I did originally nest the nf_inodep backpointer reset within
nfsd_file_free()'s nf->nf_file check, will go back to that.
Then nf_inodep is otherwise ignored everywhere.
> > nf->nf_cred = get_current_cred();
> > nf->nf_net = net;
> > nf->nf_flags = want_gc ?
> > @@ -285,6 +288,12 @@ nfsd_file_free(struct nfsd_file *nf)
> > nfsd_file_check_write_error(nf);
> > nfsd_filp_close(nf->nf_file);
> > }
> > +#if IS_ENABLED(CONFIG_NFS_LOCALIO)
> > + if (nf->nf_inodep) {
> > + *(nf->nf_inodep) = NULL;
> > + nf->nf_inodep = NULL;
> > + }
> > +#endif
>
> This one is harder to hide. We don't really need the final assignment
> though so maybe we could
>
> #define NF_INODEP(nf) (nf->nf_inodep)
> or
> #define NF_INODEP(nf) (NULL)
>
> in a header (where #if are more acceptable), then make this code:
>
> if (NF_INODEP(nf))
> *NF_INODEP(nf) = NULL;
>
> Is that better or worse I wonder.
Not opposed to this, will do.
> >
> > /*
> > * If this item is still linked via nf_lru, that's a bug.

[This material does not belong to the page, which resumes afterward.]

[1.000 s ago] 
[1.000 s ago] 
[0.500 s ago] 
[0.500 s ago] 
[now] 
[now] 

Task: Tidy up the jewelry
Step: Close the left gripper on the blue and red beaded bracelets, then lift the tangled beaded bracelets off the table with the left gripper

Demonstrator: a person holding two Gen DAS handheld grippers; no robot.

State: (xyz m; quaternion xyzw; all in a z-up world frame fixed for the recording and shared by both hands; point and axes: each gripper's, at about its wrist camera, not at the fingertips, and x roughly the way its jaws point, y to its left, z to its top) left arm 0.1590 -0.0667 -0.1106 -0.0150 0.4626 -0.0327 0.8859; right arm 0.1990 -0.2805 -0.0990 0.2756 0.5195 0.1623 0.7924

> > @@ -1255,6 +1264,75 @@ nfsd_file_acquire_local(struct net *net, struct svc_cred *cred,
> > return beres;
> > }
> >
> > +/**
> > + * nfsd_file_acquire_cached - Get cached GC'd open file using inode
> > + * @net: The network namespace in which to perform a lookup
> > + * @cred: the user credential with which to validate access
> > + * @inode_key: inode to use as opaque lookup key
> > + * @may_flags: NFSD_MAY_ settings for the file
> > + * @pnf: OUT: found cached GC'd "struct nfsd_file" object
> > + *
> > + * Rather than make nfsd_file_do_acquire more complex (by training
> > + * it to conditionally skip fh_verify(), nfsd_file allocation and
> > + * contruction) duplicate the minimalist subset of it that is
> > + * needed to achieve nfsd_file lookup using the opaque @inode_key.
> > + *
> > + * The nfsd_file object returned by this API is reference-counted
> > + * and garbage-collected. The object is retained for a few
> > + * seconds after the final nfsd_file_put() in case the caller
> > + * wants to re-use it.
> > + *
> > + * Return values:
> > + * %nfs_ok - @pnf points to an nfsd_file with its reference
> > + * count boosted.
> > + *
> > + * On error, an nfsstat value in network byte order is returned.
> > + */
> > +__be32
> > +nfsd_file_acquire_cached(struct net *net, const struct cred *cred,
> > + void *inode_key, unsigned int may_flags,
> > + struct nfsd_file **pnf)
> > +{
> > + unsigned char need = may_flags & NFSD_FILE_MAY_MASK;
> > + struct nfsd_file *nf;
> > + __be32 status;
> > +
> > + rcu_read_lock();
> > + nf = nfsd_file_lookup_locked(net, cred, inode_key, need, true);
> > + rcu_read_unlock();
> > +
> > + if (unlikely(!nf))
> > + return nfserr_noent;
> > +
> > + /*
> > + * If the nf is on the LRU then it holds an extra reference
> > + * that must be put if it's removed. It had better not be
> > + * the last one however, since we should hold another.
> > + */
> > + if (nfsd_file_lru_remove(nf))
> > + WARN_ON_ONCE(refcount_dec_and_test(&nf->nf_ref));
>
> Just use refcount_dec(&nf->nf_ref). It will provide a warning if the
> count reaches zero. In general you should never need warnings when
> using refcount as it generates the needed warnings itself.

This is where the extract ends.